Conservative measures include cauterization (Image 6). It is mainly indicated for first-degree hemorrhoids that bleed persistently. It involves the application of radiation with a special halogen device that is applied directly to the hemorrhoidal nodule. After treatment, patients complain of pain, but of lesser intensity compared to the application of rubber rings.
Finally, in patients who are immunocompromised, receiving anticoagulant therapy, or who cannot undergo surgery due to serious comorbidities, treatment with sclerosing injections may prove effective (Image 7). Phenol, hypertonic saline solutions, and ethanolamine can be used as sclerosing agents.
Surgical treatment can be done in many ways. One of them is simple hemorrhoid ligation.

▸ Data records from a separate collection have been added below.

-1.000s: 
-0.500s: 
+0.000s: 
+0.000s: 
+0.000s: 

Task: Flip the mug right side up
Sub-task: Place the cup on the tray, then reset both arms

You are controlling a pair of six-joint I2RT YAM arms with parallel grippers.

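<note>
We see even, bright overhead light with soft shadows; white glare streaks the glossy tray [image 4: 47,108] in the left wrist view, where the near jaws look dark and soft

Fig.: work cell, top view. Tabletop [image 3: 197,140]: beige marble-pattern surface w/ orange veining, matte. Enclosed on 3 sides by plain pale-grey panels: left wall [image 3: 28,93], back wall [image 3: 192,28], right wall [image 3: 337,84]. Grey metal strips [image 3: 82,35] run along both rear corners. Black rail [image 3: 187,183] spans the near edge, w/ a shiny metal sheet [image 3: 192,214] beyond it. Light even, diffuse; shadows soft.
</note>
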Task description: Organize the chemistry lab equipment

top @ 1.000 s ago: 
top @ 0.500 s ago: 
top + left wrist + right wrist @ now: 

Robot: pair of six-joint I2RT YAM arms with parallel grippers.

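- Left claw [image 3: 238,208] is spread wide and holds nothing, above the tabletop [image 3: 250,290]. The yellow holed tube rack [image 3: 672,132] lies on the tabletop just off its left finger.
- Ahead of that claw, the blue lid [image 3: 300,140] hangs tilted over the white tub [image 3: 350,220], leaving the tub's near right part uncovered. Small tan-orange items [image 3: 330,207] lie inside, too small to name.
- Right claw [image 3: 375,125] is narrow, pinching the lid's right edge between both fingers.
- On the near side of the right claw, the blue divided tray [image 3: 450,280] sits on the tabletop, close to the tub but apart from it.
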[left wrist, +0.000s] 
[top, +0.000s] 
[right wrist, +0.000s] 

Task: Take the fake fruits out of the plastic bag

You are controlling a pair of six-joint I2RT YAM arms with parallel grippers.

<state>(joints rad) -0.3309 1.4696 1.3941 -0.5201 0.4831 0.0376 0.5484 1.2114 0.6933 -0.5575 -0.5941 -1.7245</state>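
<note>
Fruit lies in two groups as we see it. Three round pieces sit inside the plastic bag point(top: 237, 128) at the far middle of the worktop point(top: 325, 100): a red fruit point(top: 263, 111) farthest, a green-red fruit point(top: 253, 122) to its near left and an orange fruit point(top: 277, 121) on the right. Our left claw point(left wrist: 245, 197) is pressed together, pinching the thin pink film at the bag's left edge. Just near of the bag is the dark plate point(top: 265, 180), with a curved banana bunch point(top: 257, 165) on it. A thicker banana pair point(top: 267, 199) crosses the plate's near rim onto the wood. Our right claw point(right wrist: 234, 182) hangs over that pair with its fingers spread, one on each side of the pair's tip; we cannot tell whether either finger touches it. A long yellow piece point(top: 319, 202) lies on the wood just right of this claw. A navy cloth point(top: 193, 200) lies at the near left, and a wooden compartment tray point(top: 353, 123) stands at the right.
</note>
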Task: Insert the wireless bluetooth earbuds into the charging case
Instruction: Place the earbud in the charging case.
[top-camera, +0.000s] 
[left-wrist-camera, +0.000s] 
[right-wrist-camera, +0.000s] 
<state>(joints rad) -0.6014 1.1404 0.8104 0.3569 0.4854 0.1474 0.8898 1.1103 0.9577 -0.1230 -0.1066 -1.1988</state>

It was first applied in 1958 and is mainly aimed at immunocompromised patients, or patients who have an increased risk of developing postoperative inflammation. The recurrence rate reaches 13%.
Another method is hemorrhoidectomy. It is indicated for third or fourth degree hemorrhoids, as well as for lower-grade hemorrhoids when conservative treatment has repeatedly failed. It includes the open method (Milligan-Morgan), the closed method (Ferguson), while the excision of hemorrhoids can also be done with some of the modern cauterization devices (Harmonic scalpel, Ligasure). The main disadvantage of the method is the postoperative pain, which can be alleviated with intravenous analgesics and local or oral use of metronidazole. Complications of the method are inflammation, bleeding, anal stenosis, incontinence and recurrence. The overall complication rate is 8.7%, while it has the lowest recurrence rate of all other methods (4%-10%). It is considered the most reliable option, which has been tested over time, has excellent results and is the benchmark for all the newer methods that have emerged in recent years.
In the surgical quiver there is also hemorrhoidectomy (figure 3). It was first applied in 1990, for the treatment of second and third degree internal hemorrhoids. It is a method by which the hemorrhoids are essentially fixed at a higher level, with the help of a special circular anastomosis placed within the anal canal. The advantage of the method is the clearly less postoperative pain, while the disadvantage is the high rate of recurrence. Complications such as bleeding, stenosis, incontinence and chronic postoperative pelvic pain have been reported.

Finally, the surgical options include the Hal method (figure 4). This involves ligation of the vascular stalk of the hemorrhoid with the help of Doppler ultrasound. Thus, the hemorrhoid is deprived of blood supply and gradually shrinks. It is indicated for second or third degree internal hemorrhoids. The advantage is considered to be the lesser postoperative pain. The recurrence rate reaches 11%. There are no studies yet on the long-term effectiveness of the method. This is a method that needs to be tested over time and to prove that it has good results in the long term.